Full-text search (FTS) is a widely used feature that companies implement to filter and search through text data.
It’s been a core requirement for countless applications and workloads, and represents half of the hybrid search equation — something essential within gen AI, eCommerce and fintech contexts. Underneath it all, FTS is still the same as it was when IBM pulled it off in 1969: find matches based on a search string. SingleStore now has full-text version 2, taking this idea and modernizing to power any search you throw at it.
SingleStore has offered full-text search support since 2018, but we’ve significantly improved our capabilities in version 2 by leveraging the robust features of the Lucene library, open-source software under the Apache umbrella and a strong contender for defining the industry-standard for FTS. The library is written entirely in Java, but is used in SingleStore via the friendly and familiar SQL syntax — potentially saving you and your engineers a substantial learning curve.
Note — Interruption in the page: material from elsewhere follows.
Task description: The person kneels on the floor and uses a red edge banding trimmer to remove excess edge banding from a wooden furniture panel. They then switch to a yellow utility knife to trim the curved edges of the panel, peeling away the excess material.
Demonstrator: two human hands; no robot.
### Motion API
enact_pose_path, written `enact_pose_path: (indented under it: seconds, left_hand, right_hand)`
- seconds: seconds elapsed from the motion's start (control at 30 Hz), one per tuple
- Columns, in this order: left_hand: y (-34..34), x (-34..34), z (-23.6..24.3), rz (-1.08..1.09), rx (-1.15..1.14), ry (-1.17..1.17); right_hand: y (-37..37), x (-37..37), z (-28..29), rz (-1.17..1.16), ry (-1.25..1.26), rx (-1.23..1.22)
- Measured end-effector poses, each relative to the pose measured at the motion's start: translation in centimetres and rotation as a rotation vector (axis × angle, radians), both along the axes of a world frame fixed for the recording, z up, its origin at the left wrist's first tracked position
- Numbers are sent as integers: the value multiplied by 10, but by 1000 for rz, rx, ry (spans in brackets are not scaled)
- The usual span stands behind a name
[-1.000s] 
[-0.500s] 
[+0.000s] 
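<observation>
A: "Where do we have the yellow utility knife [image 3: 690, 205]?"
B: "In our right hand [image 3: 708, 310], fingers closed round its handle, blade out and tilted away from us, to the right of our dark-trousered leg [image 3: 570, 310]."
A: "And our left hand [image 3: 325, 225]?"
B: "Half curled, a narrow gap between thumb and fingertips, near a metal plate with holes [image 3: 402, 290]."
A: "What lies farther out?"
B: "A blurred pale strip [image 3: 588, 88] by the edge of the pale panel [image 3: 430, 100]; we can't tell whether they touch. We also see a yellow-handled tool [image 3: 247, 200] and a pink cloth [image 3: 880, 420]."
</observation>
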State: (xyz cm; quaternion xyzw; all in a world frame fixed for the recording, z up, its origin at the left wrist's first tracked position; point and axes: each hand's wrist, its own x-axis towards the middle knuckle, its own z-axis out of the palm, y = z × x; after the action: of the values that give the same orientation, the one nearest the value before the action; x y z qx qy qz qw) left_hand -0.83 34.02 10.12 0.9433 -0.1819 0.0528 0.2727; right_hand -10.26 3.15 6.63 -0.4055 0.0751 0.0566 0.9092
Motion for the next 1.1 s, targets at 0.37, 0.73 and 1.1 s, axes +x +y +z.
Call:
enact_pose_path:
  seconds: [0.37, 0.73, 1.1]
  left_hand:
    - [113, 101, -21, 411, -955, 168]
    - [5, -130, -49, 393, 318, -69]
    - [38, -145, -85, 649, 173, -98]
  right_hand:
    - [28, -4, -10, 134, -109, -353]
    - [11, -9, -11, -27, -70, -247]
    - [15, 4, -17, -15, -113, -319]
If your application database is already in SingleStore, this enhanced full-text search capability allows you to perform searches directly over that data. This eliminates the need for a separate product solely for search purposes, avoiding additional fees, data transfer costs and potential failure modes associated with maintaining multiple systems.
Under the hood
The quality of a full-text search engine is defined largely by two factors: speed and accuracy. Those ever-important top results must be the best results, and they must be fast. SingleStore achieves this speed through the use of an inverted index, which places each unique search term and where they occur into a table.This indexing is done during data ingestion, minimizing overhead when searching through massive datasets later on.
The accuracy portion of the engine is another beast entirely. Each textual dataset will of course have different terms within it, so a robust universal scoring scheme is not possible. SingleStore’s full-text version 1 utilized a scoring scheme called the “Term Frequency-Inverse Document Frequency” (TF-IDF) system. Term frequency refers to how often a certain term occurs, whereas inverse document frequency refers to a term's rarity with respect to the rest of the text set.
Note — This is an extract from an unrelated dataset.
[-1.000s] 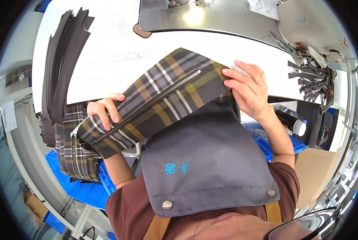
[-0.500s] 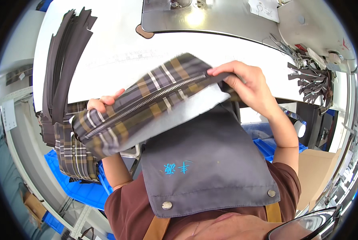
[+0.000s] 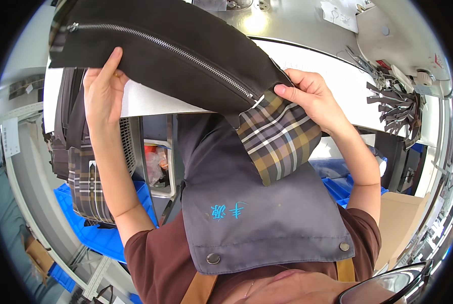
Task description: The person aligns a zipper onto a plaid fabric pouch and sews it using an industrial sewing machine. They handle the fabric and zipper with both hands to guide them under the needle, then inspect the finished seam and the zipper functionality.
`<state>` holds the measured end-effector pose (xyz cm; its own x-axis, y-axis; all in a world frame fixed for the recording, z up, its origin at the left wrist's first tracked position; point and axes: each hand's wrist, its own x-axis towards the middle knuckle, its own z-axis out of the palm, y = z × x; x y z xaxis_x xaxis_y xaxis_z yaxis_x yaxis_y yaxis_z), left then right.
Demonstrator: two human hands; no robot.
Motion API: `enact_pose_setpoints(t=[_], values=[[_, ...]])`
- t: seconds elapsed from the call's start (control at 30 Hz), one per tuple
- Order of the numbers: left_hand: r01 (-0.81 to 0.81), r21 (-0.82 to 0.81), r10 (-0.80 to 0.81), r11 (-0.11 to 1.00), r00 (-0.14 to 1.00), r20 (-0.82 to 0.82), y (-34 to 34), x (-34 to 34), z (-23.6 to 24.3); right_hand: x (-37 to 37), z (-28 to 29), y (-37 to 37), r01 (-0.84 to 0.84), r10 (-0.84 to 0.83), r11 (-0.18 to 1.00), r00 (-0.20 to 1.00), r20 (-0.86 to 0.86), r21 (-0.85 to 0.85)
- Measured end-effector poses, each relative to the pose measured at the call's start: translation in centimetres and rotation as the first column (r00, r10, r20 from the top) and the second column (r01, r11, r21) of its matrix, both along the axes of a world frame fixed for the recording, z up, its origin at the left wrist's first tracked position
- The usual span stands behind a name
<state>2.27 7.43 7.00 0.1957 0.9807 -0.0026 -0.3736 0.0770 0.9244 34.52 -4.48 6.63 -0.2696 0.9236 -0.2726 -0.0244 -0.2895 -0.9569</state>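
A zippered fabric panel [image 3: 155,66] is held up above the white table, its plain dark side towards me. A silver metal zipper [image 3: 186,54] runs along it, with the slider at the upper left end. At the right end a plaid part [image 3: 279,139] in brown, grey and white hangs over the front of my apron. My left hand [image 3: 104,91] grips the lower left edge, thumb on the dark cloth. My right hand [image 3: 310,96] pinches the right end, where dark and plaid cloth meet, beside the zipper's end.
Dark fabric strips [image 3: 69,116] hang off the table's left side, above plaid pieces [image 3: 87,195] in a blue crate [image 3: 102,240]. A sewing machine [image 3: 393,40] and a bundle of short zippers [image 3: 396,109] are at the right. A cardboard box [image 3: 403,223] stands lower right.
The panel has been turned from its plaid face to its dark side and raised up and left. My left hand came out from behind it to the lower edge; the right hand stays near its end.
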Motion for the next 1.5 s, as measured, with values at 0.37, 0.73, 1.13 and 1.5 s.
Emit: enact_pose_setpoints(t=[0.37, 0.73, 1.13, 1.5], values=[[0.145, -0.038, -0.145, 0.989, 0.989, -0.004, 3.2, 0.0, -1.7, 0.1, -0.1, -0.1, 0.000, 0.000, 1.000, 1.000, 0.007, -0.007], [0.044, -0.078, -0.040, 0.996, 0.998, 0.051, 2.9, 0.9, -2.2, -1.4, 1.2, 0.3, -0.071, 0.084, 0.989, 0.992, 0.092, -0.130], [0.454, 0.420, 0.026, 0.786, 0.653, -0.757, -8.5, 8.7, 1.2, -3.4, 1.7, 0.0, -0.012, 0.013, 1.000, 1.000, -0.023, 0.025], [0.442, -0.025, -0.416, 0.897, 0.821, -0.390, -7.1, 8.6, 0.6, -3.5, 1.3, 0.4, -0.067, 0.065, 0.995, 0.997, 0.035, 0.073]])
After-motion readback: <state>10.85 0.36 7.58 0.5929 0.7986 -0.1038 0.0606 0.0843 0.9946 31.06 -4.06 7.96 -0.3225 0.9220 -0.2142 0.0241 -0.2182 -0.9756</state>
Consider the following scenario: Two documents are returned in your search for elephants. One mentions elephants 200 times, whereas the other mentions elephants 100 times. Both are clearly valid results based on your search. For documents of similar length, the one that mentions elephants more times isn’t twice as relevant.
After augmenting the old system with considerations for normalized document lengths and term frequency saturation, you are left with BM25 scoring, which is sought after by knowledgeable full-text search users. BM25 refers to “Best Match 25” and builds on the foundation of TF-IDF scoring, making it a more robust and favorable algorithm. Without getting our hands too filthy, let’s discuss how a single BM25 score is calculated:
- Document length. Length of the document in words, |D|
- Term frequency. The frequency of the query term qi across a document D, f(qi, D)
- Average document length. The average word length of a document within the given dataset, avgdl
- Inverse document frequency. The weight of the query term qi, also called its rarity. Denoted below as IDF(qi)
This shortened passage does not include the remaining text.